Un jour avec mon père

jour avec pèreUn jour de bascule intime et politique au Nigéria

1993 au Niger, ce récit semi-autobiographique narre une journée passée entre deux fils (8 et 10 ans) et leur père. Alors que Lagos est en ébullition car dans l’attente des résultats d’élections prétendues démocratiques et libres ; cette journée entre enfants et père restera ancrée dans la mémoire des enfants comme un moment suspendu et c’est bien ce que montre le film avec le plus de talent. En effet, ce père peu présent dans leurs vies est une énigme et le film tourné sur pellicule 35 mm et non pas en numérique fait ressortir davantage les souvenirs et le chagrin d’enfants devenus adultes. Le montage aussi avec des vignettes sous forme de flash de mémoire participent à cet effet. Ce premier long métrage de Akinola Davies Jr a reçu la Caméra d’Or à Cannes ; juste récompense pour un premier film à la mise en scène élégante soignant la sensation du souvenir. En se mettant à hauteur d’enfant, c’est bien la perception qu’ils ont de la situation qui est retranscrite au travers de souvenirs flous et peut-être même parfois idéalisés. Par contre pour le spectateur, le contexte politique reste hermétique et pas assez explicité ; dommage, on ne fait que ressentir ou plutôt subir l’inquiétante fébrilité qui pèse sur la ville en ce jour charnière d’élection. Donc cette montée de tension soutenue par des effets d’annonces successives injecte une tension dramatique artificielle.
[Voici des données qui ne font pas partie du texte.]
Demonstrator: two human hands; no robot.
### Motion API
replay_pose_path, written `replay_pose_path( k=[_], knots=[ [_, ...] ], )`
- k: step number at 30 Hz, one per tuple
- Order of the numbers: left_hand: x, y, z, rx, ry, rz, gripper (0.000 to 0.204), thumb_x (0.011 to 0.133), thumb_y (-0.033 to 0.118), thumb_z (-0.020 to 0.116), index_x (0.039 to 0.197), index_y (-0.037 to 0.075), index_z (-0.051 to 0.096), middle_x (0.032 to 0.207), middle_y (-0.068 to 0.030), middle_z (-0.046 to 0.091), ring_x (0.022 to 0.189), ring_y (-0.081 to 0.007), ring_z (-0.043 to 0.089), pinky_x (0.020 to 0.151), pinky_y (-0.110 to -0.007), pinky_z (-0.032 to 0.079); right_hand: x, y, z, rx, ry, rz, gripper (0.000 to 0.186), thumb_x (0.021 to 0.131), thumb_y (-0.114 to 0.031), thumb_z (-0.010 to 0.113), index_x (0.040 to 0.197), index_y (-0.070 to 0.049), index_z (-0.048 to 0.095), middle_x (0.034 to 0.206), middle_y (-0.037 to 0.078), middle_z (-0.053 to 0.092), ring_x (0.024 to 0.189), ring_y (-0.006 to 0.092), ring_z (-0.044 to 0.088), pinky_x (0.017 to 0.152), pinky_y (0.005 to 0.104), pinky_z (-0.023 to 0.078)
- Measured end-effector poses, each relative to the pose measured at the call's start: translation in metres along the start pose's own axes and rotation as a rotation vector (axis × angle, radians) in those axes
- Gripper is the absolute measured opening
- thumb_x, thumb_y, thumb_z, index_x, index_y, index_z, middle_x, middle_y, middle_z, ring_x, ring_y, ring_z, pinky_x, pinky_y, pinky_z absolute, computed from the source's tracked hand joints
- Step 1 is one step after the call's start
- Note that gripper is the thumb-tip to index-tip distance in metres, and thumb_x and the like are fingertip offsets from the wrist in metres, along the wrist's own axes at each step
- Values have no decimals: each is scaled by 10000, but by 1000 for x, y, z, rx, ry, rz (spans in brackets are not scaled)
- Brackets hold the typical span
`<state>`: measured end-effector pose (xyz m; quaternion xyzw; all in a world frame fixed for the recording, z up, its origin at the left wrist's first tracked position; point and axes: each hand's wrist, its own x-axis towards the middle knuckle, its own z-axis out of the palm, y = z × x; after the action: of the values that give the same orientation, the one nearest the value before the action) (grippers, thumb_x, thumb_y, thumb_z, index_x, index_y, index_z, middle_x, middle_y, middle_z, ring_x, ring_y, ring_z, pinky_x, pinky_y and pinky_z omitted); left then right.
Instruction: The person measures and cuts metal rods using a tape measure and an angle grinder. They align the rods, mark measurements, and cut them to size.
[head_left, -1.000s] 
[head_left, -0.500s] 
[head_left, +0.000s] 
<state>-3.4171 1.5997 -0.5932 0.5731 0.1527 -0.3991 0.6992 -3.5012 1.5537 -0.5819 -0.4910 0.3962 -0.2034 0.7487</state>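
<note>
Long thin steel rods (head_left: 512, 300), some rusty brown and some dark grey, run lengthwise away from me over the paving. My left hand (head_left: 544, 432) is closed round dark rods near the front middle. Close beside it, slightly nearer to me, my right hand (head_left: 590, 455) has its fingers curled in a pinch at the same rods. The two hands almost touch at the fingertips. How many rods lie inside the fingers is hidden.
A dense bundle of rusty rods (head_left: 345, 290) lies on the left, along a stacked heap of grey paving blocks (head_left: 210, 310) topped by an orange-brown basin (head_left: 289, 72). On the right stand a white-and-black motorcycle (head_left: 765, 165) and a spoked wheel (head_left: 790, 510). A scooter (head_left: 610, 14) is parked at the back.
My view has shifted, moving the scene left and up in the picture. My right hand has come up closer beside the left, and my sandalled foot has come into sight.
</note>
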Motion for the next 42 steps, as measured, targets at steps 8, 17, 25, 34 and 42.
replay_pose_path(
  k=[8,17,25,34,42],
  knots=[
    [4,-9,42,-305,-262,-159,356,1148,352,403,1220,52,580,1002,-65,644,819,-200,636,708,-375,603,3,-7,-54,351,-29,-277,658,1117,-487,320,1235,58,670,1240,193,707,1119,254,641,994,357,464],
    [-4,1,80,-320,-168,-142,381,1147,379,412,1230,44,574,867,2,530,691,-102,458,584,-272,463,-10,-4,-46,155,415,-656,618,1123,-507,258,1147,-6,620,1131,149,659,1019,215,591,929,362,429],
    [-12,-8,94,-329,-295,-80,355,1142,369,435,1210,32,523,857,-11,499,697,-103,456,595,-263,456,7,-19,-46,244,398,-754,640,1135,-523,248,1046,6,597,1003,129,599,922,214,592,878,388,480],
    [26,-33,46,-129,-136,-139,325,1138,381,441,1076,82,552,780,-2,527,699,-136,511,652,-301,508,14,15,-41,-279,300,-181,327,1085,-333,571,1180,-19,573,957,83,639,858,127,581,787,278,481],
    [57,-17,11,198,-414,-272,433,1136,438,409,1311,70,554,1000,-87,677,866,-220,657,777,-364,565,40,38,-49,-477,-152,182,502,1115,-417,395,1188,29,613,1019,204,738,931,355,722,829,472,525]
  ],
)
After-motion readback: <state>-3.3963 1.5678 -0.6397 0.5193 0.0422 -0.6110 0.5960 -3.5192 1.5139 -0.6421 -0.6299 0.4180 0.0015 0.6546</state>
Contextualiser ce moment aurait eu du bon, car ce film est intime mais aussi très politique, et on ne cerne pas du tous les enjeux vis-à-vis des ravages de la dictature nigérienne.

Dans ce road movie urbain, on retiendra surtout l’écriture poétique scénique et le montage permettant un beau voyage intérieur dans la tête de ces enfants qui tentent de graver à jamais dans leur esprit quelques bribes d’image des derniers moments avec un père absent… avant qu’ils ne s’évanouissent. Pour le reste le film reste abscons et trop à distance.